Arbeitsmarkt: Neue Wege hatte zum Forum eingeladen

Aus dem Bergsträßer Anzeiger vom 9. September 2009

Die Krise als Chance für “50plus”?
Bergstraße. Arbeitssuchende über 50 stellen eine besondere Herausforderung dar – denn sie weisen besondere Qualitäten, aber auch besondere Defizite auf. Wie Arbeitssuchende der Gruppe “50plus” in den Arbeitsmarkt integriert werden können und welche Perspektiven sich im Kreis Bergstraße bieten, war ein Thema des arbeitspolitischen Forums, zu dem der Hartz-IV-Eigenbetrieb des Kreises, “Neue Wege”, gestern zum sechsten Mal eingeladen hatte. Vertreter aus Politik, Arbeitsvermittlung, Verbänden und Trägern waren ins Landratsamt gekommen, um Neue Wege Anregungen zu geben.

Ein Knackpunkt für Arbeitssuchende über 50 ist das “Arbeitsmittel Computer”, wussten viele Teilnehmer zu berichten – oft bestehen hier unberechtigte Ängste, die schnell überwunden werden können.

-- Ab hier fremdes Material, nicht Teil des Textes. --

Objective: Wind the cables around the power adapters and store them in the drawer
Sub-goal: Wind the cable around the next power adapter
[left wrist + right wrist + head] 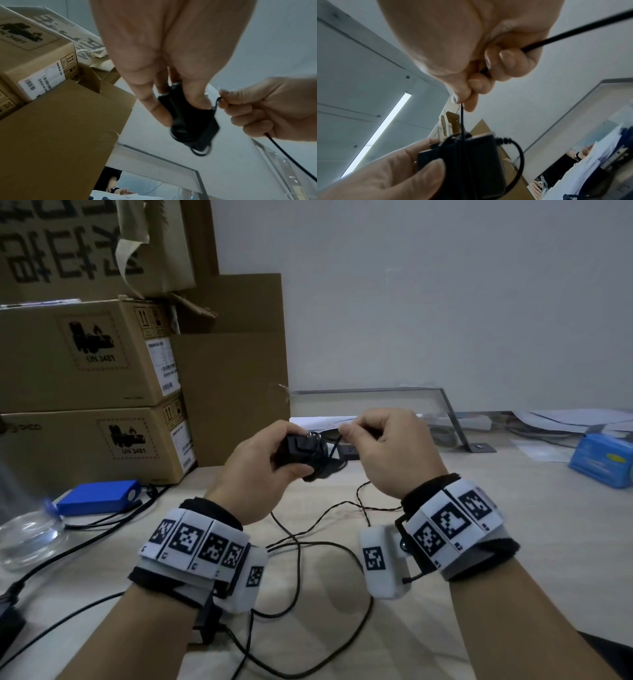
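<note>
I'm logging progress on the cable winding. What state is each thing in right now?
power adapter: held in left hand, cable partly wound round it.
cable: taut, pinched by right hand.
cable slack: trailing loose on desk.

Light wood desk (479, 542) is running up to a plain white wall (445, 285) at the far side. Stacked cardboard boxes (85, 354) are sitting far left against the wall, with a flat cardboard sheet (236, 364) leaning beside them. Clear acrylic panel with a metal frame (448, 412) is standing at the far edge, centre-right. Papers (575, 419) are lying far right. In the right wrist view, a long ceiling strip light (382, 129) is glowing on a pale panelled ceiling (351, 67). Overall light is looking dim and cool.
</note>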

Hier, so erfuhren die Vertreter des Eigenbetriebs, kann es helfen, Beratung unter vier Augen anzubieten. Denn oft, so die Erfahrung der Arbeitsvermittler, schämen sich die “Älteren”, wenn sie am PC nicht so flink wie andere sind. Doch dies ist nicht überall der Königsweg: Wenn sich Arbeitssuchende verschiedenen Alters gemeinsam qualifizieren, kann das für die Teilnehmer auch Motivation und gegenseitige Hilfe bedeuten.

Weg von klassischen Methoden
Wie eine individuelle Begleitung aussehen kann, berichtete die stellvertretende Leiterin des Berufsbildungszentrums Bensheim, Beate Frey: “Bewerbungs- oder Gesundheitscoaching, einzeln oder in Gruppen – bei uns soll jeder das bekommen, was er benötigt”, erklärte Frey das Konzept, nach dem zunächst die unterschiedlichen Bedürfnisse erfasst werden. Vor allem bei den über 50-Jährigen müsse man weg von der klassischen Vermittlung und neue Wege beschreiten, so Frey.

Der Eigenbetrieb versucht das bereits, indem er seit Juli am Projekt “Proarbeit 50plus” des Bundesministeriums für Arbeit und Soziales teilnimmt. Hierfür wurden neue Strukturen geschaffen: So gibt es unter anderem in jedem Jobcenter einen Fallmanager für die Über-50-Jährigen, vier weitere Mitarbeiter sollen bis Monatsende angestellt werden. Sie werden sich mit ganz speziellen Problemen beschäftigen: Denn Arbeitssuchende der Gruppe “50plus” leiden häufig an Depressionen, Vereinsamung oder Niedergeschlagenheit und müssen aufgebaut werden, wusste Projektmitarbeiter Bernfried Schnell zu berichten.

Ein weiterer Fokus liegt auf den Unternehmen: “Hier versuchen wir, Vorurteile aus der Welt zu schaffen – zum Beispiel, dass Arbeitnehmer über 50 öfter krank sind als jüngere”, so Schnell. Ebenso sei es wichtig, Pluspunkte darzustellen. Um zusätzlich auf “50plus” aufmerksam zu machen, seien mehr als 500 Bergsträßer Betriebe zum Wettbewerb “Unternehmen mit Weitblick” eingeladen worden, der ebenfalls Bestandteil des Bundesprogramms ist.

Der Vorsitzende der Betriebskommission, Thomas Metz, und Betriebsleiter Rainer Burelbach berichteten im Forum, wie Neue Wege in den Unternehmen ein besseres Verständnis für “50plus”-Arbeitssuchende erreichen will. Zum einen gehe man bei der Vermittlung bewerberzentriert vor: “Wir versuchen nicht vorrangig, freie Stellen zu akquirieren, auf die sich Arbeitssuchende dann bewerben müssen, sondern nehmen die Bewerber an die Hand und suchen nach geeigneten Stellen”, so Burelbach.

Zum anderen – und das nehme der Eigenbetrieb aus dem Forum als Anregung mit – wolle man Arbeitgeber künftig noch stärker für die Belange der Über-50-Jährigen sensibilisieren, sagte Metz.

Man müsse den Weg in die Köpfe und Herzen der Unternehmen finden, so Albert Herrmann von der Betriebskommission. “Vielleicht bietet sich ja gerade jetzt, in Zeiten der Krise, die Möglichkeit, innezuhalten und über Werte nachzudenken. Da könnten die Älteren eine wesentliche Rolle spielen”, so Herrmann.

Daneben diskutierten die Teilnehmer die Zukunft des Bergsträßer Arbeitsmarktes. Energie und Gastronomie bieten Perspektiven, kristallisierte sich heraus. Für Neue Wege könne das bedeuten, künftig stärker auf Umschulung zu setzen, so Betriebsleiter Burelbach.